## WHAT YOU ARE ASKED TO DO
An exact copy of the listing is what is needed here; write it out in full.

□ □ □

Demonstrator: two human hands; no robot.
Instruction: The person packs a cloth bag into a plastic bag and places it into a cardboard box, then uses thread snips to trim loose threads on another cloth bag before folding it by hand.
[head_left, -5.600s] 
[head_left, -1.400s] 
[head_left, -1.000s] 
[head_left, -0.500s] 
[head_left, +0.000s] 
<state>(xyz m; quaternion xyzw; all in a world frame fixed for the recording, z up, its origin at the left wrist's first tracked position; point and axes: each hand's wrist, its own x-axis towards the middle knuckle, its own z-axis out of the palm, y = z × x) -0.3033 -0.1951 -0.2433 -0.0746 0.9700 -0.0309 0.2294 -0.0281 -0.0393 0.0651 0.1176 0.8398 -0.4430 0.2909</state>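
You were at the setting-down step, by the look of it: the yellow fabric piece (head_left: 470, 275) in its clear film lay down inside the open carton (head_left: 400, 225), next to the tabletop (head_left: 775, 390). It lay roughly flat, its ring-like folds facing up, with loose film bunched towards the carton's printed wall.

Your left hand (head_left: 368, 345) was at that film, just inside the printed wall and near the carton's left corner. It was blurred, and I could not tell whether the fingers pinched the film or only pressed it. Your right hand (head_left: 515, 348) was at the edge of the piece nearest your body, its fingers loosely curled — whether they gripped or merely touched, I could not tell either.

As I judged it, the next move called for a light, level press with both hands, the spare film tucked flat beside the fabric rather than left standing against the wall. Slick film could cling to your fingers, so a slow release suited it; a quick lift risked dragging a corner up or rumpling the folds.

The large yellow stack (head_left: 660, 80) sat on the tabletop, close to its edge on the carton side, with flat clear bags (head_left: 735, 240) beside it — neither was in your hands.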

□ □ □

## RESPONSE AREA
Demonstrator: two human hands; no robot.
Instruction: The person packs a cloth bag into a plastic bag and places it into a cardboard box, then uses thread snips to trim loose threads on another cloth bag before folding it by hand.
[head_left, -5.600s] 
[head_left, -1.400s] 
[head_left, -1.000s] 
[head_left, -0.500s] 
[head_left, +0.000s] 
<state>(xyz m; quaternion xyzw; all in a world frame fixed for the recording, z up, its origin at the left wrist's first tracked position; point and axes: each hand's wrist, its own x-axis towards the middle knuckle, its own z-axis out of the palm, y = z × x) -0.3033 -0.1951 -0.2433 -0.0746 0.9700 -0.0309 0.2294 -0.0281 -0.0393 0.0651 0.1176 0.8398 -0.4430 0.2909</state>
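You were at the setting-down step, by the look of it: the yellow fabric piece (head_left: 470, 275) in its clear film lay down inside the open carton (head_left: 400, 225), next to the tabletop (head_left: 775, 390). It lay roughly flat, its ring-like folds facing up, with loose film bunched towards the carton's printed wall.

Your left hand (head_left: 368, 345) was at that film, just inside the printed wall and near the carton's left corner. It was blurred, and I could not tell whether the fingers pinched the film or only pressed it. Your right hand (head_left: 515, 348) was at the edge of the piece nearest your body, its fingers loosely curled — whether they gripped or merely touched, I could not tell either.

As I judged it, the next move called for a light, level press with both hands, the spare film tucked flat beside the fabric rather than left standing against the wall. Slick film could cling to your fingers, so a slow release suited it; a quick lift risked dragging a corner up or rumpling the folds.

The large yellow stack (head_left: 660, 80) sat on the tabletop, close to its edge on the carton side, with flat clear bags (head_left: 735, 240) beside it — neither was in your hands.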

No more work remains for this exercise.